EXERCISE OBJECTIVE
Transcribe every entry exactly; the images stay out.

AVAILABLE DATA: Begin

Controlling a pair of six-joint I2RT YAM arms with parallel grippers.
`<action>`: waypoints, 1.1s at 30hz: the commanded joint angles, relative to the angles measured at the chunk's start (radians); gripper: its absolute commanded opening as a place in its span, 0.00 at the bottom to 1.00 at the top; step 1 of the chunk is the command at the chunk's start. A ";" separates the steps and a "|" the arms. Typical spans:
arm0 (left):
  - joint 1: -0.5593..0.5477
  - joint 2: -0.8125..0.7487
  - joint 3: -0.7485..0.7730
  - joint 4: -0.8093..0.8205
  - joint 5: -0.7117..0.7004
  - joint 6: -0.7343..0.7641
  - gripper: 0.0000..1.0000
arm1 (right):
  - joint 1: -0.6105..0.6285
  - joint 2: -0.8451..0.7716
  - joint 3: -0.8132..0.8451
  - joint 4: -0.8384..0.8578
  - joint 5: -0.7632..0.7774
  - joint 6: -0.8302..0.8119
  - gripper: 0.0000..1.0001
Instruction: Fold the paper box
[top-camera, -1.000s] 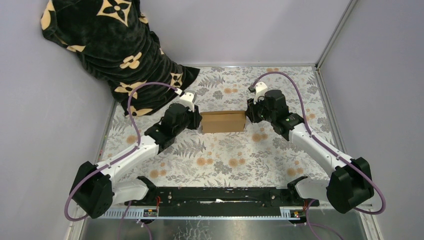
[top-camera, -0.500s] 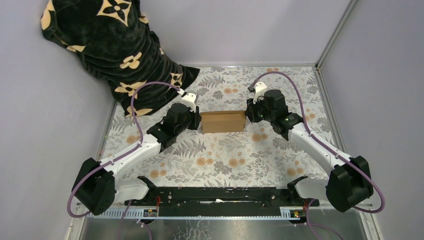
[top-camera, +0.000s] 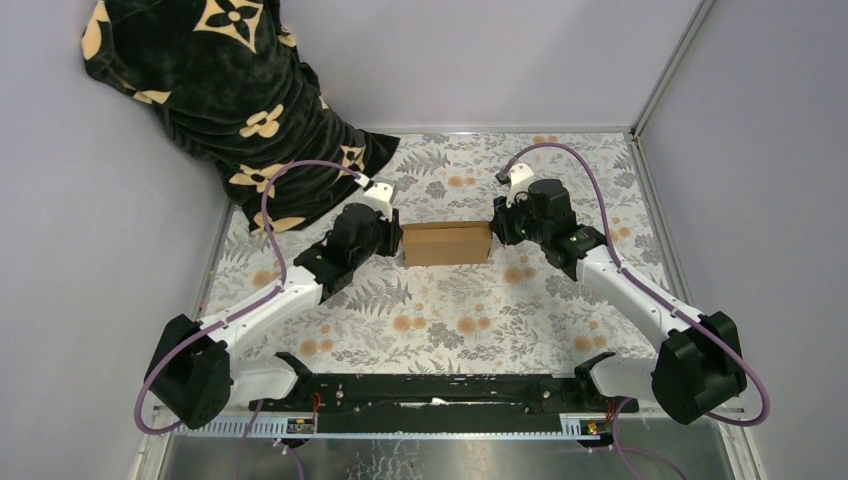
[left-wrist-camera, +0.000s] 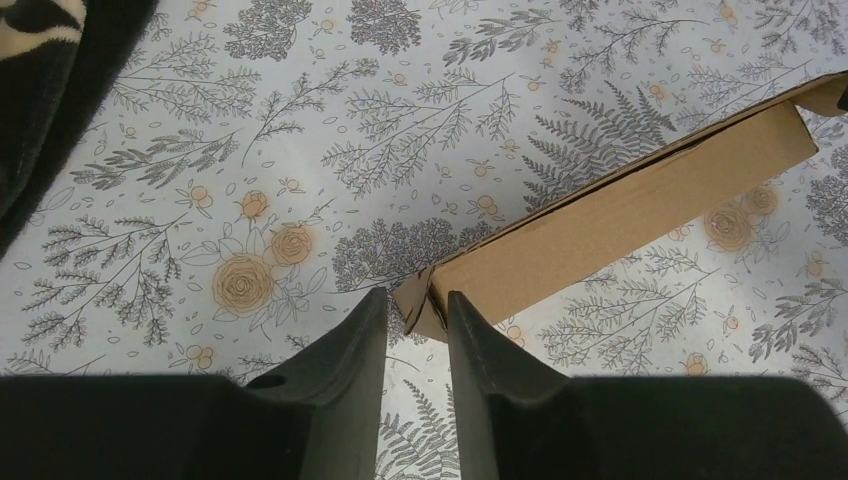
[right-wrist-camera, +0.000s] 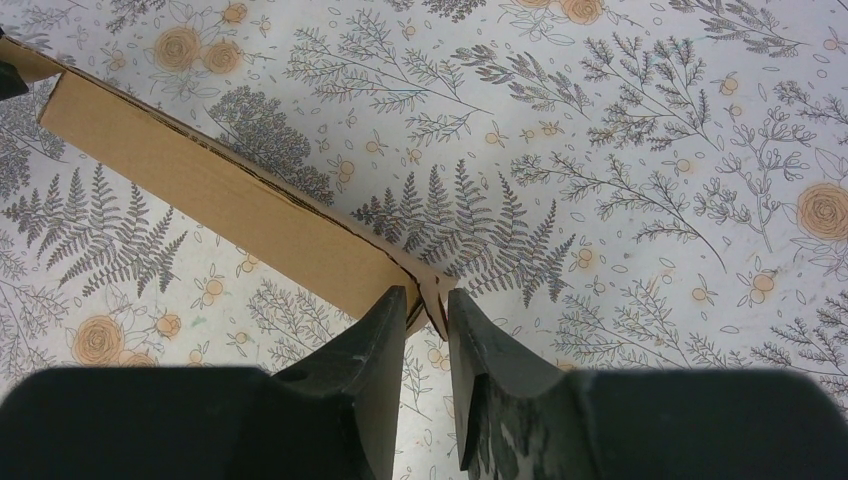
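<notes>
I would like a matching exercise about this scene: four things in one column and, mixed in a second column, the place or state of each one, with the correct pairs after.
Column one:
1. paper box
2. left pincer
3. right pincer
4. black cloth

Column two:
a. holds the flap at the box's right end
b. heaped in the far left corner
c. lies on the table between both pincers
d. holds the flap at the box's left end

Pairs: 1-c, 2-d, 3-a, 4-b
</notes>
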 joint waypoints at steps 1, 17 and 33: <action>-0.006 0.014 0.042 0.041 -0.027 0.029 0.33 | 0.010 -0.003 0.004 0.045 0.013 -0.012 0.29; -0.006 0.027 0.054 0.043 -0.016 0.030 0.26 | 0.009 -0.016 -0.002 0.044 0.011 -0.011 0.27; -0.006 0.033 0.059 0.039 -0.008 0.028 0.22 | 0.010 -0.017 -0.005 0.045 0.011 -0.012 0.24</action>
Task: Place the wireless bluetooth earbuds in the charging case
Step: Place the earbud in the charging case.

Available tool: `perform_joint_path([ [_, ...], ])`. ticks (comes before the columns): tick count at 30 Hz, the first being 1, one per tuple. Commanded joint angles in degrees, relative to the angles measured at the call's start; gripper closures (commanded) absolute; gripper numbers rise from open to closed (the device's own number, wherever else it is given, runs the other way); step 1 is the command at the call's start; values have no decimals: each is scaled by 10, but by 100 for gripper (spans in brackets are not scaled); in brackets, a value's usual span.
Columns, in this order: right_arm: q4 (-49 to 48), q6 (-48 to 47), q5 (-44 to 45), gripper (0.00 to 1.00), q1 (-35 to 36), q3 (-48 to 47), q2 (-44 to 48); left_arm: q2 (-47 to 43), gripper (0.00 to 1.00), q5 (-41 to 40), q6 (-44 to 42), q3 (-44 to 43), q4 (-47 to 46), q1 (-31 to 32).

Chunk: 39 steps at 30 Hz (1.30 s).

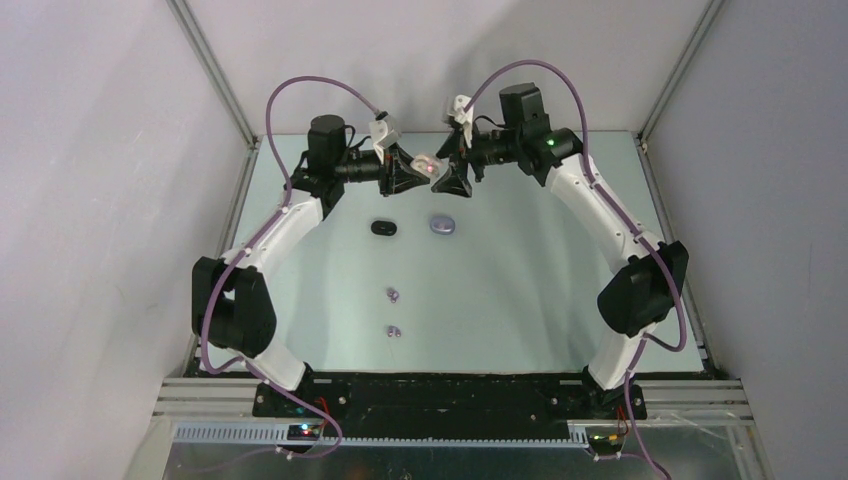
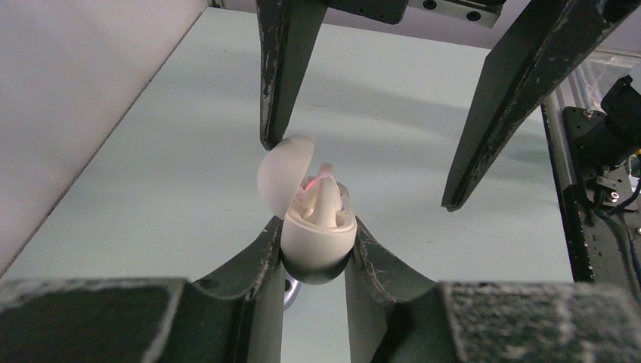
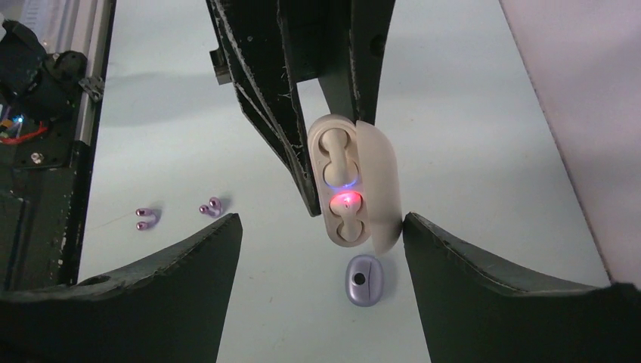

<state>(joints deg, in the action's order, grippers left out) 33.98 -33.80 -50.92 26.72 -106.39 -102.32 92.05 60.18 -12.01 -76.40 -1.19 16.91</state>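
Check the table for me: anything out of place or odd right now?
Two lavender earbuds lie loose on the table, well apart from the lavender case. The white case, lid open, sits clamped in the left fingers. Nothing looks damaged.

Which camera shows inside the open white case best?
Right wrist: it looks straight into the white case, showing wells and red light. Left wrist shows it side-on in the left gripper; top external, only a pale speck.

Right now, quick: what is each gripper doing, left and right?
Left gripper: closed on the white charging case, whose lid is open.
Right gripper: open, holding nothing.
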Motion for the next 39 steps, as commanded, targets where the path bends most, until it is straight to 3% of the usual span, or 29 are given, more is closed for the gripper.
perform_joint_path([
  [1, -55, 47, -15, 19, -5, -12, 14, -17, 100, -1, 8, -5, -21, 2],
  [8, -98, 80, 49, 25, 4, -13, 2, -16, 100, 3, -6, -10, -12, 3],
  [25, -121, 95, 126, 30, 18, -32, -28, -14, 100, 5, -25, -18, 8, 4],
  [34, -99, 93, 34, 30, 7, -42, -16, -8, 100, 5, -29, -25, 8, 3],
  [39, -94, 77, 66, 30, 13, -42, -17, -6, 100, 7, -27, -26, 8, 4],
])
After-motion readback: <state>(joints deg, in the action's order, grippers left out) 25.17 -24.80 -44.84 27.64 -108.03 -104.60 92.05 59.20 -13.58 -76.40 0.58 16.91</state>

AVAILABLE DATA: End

SOLUTION TO THIS PROBLEM
Controlling a pair of six-joint I2RT YAM arms with parallel grippers.
`<action>`: waypoints, 1.1s at 30hz: the commanded joint angles, relative to the angles measured at the chunk's start (radians); gripper: its absolute commanded opening as a place in its span, 0.00 at the bottom to 1.00 at the top; step 1 of the chunk is the command at the chunk's start. A ";" separates the steps and a "|" the arms. Typical spans:
arm0 (left):
  - joint 1: -0.5593..0.5477
  - joint 2: -0.8125..0.7487
  - joint 3: -0.7485..0.7730
  - joint 4: -0.8093..0.8205
  - joint 5: -0.7117..0.7004
  - joint 6: -0.7343..0.7641
  - gripper: 0.0000..1.0000
arm1 (right):
  - joint 1: -0.6105..0.6285
  - joint 2: -0.8451..0.7716
  - joint 3: -0.8132..0.8451
  - joint 4: -0.8384..0.8578
  - joint 5: -0.7632..0.7774
  - joint 6: -0.8302..0.8119
  - gripper: 0.0000..1.0001
Instruction: Fold the paper box
[top-camera, -1.000s] 
[top-camera, -0.500s] 
[top-camera, +0.000s] 
[left-wrist-camera, +0.000s] 
[right-wrist-camera, +0.000s] 
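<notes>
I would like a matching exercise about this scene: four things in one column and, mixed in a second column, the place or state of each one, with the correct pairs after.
Column one:
1. paper box
2. left pincer
3. right pincer
4. black cloth

Column two:
a. holds the flap at the box's right end
b. heaped in the far left corner
c. lies on the table between both pincers
d. holds the flap at the box's left end

Pairs: 1-c, 2-d, 3-a, 4-b
</notes>
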 joint waypoints at steps 1, 17 and 33: <action>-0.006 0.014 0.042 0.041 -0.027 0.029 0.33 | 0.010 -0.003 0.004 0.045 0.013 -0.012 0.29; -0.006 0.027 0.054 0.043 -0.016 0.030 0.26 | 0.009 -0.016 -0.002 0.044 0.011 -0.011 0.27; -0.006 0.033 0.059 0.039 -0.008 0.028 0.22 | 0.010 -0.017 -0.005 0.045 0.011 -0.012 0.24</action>
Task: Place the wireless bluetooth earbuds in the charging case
Step: Place the earbud in the charging case.

Available tool: `perform_joint_path([ [_, ...], ])`. ticks (comes before the columns): tick count at 30 Hz, the first being 1, one per tuple. Commanded joint angles in degrees, relative to the angles measured at the call's start; gripper closures (commanded) absolute; gripper numbers rise from open to closed (the device's own number, wherever else it is given, runs the other way); step 1 is the command at the call's start; values have no decimals: each is scaled by 10, but by 100 for gripper (spans in brackets are not scaled); in brackets, a value's usual span.
Columns, in this order: right_arm: q4 (-49 to 48), q6 (-48 to 47), q5 (-44 to 45), gripper (0.00 to 1.00), q1 (-35 to 36), q3 (-48 to 47), q2 (-44 to 48); left_arm: q2 (-47 to 43), gripper (0.00 to 1.00), q5 (-41 to 40), q6 (-44 to 42), q3 (-44 to 43), q4 (-47 to 46), q1 (-31 to 32).

Chunk: 39 steps at 30 Hz (1.30 s).


<state>(joints deg, in the action's order, grippers left out) 33.98 -33.80 -50.92 26.72 -106.39 -102.32 92.05 60.18 -12.01 -76.40 -1.19 16.91</state>
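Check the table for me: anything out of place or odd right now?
Two lavender earbuds lie loose on the table, well apart from the lavender case. The white case, lid open, sits clamped in the left fingers. Nothing looks damaged.

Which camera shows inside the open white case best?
Right wrist: it looks straight into the white case, showing wells and red light. Left wrist shows it side-on in the left gripper; top external, only a pale speck.

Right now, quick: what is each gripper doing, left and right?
Left gripper: closed on the white charging case, whose lid is open.
Right gripper: open, holding nothing.
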Motion for the next 39 steps, as commanded, targets where the path bends most, until it is straight to 3% of the usual span, or 29 are given, more is closed for the gripper.
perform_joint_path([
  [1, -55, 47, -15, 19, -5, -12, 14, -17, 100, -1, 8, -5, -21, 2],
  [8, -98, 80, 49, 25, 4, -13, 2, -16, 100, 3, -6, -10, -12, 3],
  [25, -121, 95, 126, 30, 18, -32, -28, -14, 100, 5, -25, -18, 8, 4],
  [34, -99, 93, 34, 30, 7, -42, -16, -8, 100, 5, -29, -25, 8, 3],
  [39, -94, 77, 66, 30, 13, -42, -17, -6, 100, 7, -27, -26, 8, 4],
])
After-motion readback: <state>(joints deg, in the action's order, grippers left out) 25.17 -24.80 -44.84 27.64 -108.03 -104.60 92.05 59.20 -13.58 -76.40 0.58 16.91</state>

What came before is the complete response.